The first decade of the twenty-first century marked another critical turning point—the decreasing importance and popularity of desktop computers, fixed storage mediums, and to some extent operating systems themselves, and the rapid rise in the popularity of smartphones, tablets, and cloud computing. Two companies critical to this phenomena are Apple and Google. Important works about Apple are covered in the previous section of this essay. Several significant books have examined Google’s operations and success. Perhaps the most authoritative history of the company is Ken Auletta’s award-winning Googled: The End of the World as We Know It. John Battelle’s The Search: How Google and Its Rivals Rewrote the Rules of Business and Transformed Our Culture explains how Google grew from a search provider to a multi-platform giant, launching such impressive products as Google Earth and Google Docs, and expanding its reach by acquiring YouTube and the Android operating system.
Other recommended works for gaining insights about Google include Siva Vaidhyanathan’s The Googlization of Everything: (and Why We Should Worry) and Steven Levy’s In the Plex: How Google Thinks, Works, and Shapes Our Lives. An interesting insider perspective is Douglas Edwards’s I’m Feeling Lucky: The Confessions of Google Employee Number 59. Edwards describes his employment with Google in the early years, including the relaxed work atmosphere of the Google campus and flatter organizational structure, and Google’s successes (e.g., AdWords) as well as challenges (e.g., its first social networking platform, Orkut).
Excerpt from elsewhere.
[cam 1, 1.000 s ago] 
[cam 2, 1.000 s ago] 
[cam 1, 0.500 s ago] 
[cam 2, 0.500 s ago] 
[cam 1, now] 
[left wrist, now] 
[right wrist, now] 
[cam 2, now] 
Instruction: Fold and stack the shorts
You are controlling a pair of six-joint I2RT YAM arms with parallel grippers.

Wireless networks have become increasingly important and expected in contemporary digital lives. Given the recency of the wireless Internet, the book literature on this topic is more limited, especially about its historical development. Titles useful for gaining an understanding of this new technology include Mobile Wireless Communications by Mischa Schwartz, which includes coverage of the history of mobile communications, and Dipankar Raychaudhuri and Mario Gerla’s Emerging Wireless Technologies and the Future Mobile Internet, which covers more recent developments. Michael Saylor’s The Mobile Wave: How Mobile Intelligence Will Change Everything offers an exciting look into future of mobile technology but also provides historical perspective on the topics covered.
Reliance on mobile devices and platforms has correspondingly led to increasingly portable and smaller-profile memory storage and even remote storage of documents, music, images, etc. Google Docs was one of the earliest popular applications of remote drive space, but as Kai Hwang, Geoffrey Fox, and Jack Dongarra stress in Distributed and Cloud Computing: From Parallel Processing to the Internet of Things, cloud computing initiatives have been in place for thirty years. Their book can serve as a valuable overview and history of cloud computing. In Management Strategies for the Cloud Revolution: How Cloud Computing Is Transforming Business and Why You Can’t Afford to Be Left Behind, Charles Babcock adroitly defines what cloud computing is and is not by referring to the proposed (now final) National Institute of Standards and Technology definition, The NIST Definition of Cloud Computing. In Behind the Cloud: The Untold Story of How Salesforce.com Went from Idea to Billion-Dollar Company—and Revolutionized an Industry, Marc Benioff and Carlye Adler detail how Salesforce.com survived the financial downturn of 2001 to become one of the leaders in cloud computing.
The smartphone ushered in another technological revolution. Although the term came into use later, Ira Sager describes in great detail the first smartphone—IBM’s “Simon”—in the frequently cited article “Before IPhone and Android Came Simon, the First Smartphone”. The first popular smartphone was the BlackBerry Pearl, and in the essay “Research, No Motion: How the BlackBerry CEOs Lost an Empire”, Jesse Hicks describes the initial success of the BlackBerry and asserts that the dire financial situation RIM (Research In Motion) finds itself in is mostly due to its CEOs’ reluctance to see beyond RIM’s initial business-orientated market.
In contrast, Apple’s venture into smartphones has focused on the popular consumer base, gaining phenomenal success and loyalty with users interested in multimedia applications. Always On: How the iPhone Unlocked the Anything-Anytime-Anywhere Future—and Locked Us In, Brian Chen details how smartphone applications have and will continue to enter all aspects of society, whether for entertainment or business. Chen also approaches the topic of how the constant connection may affect human intelligence and learning.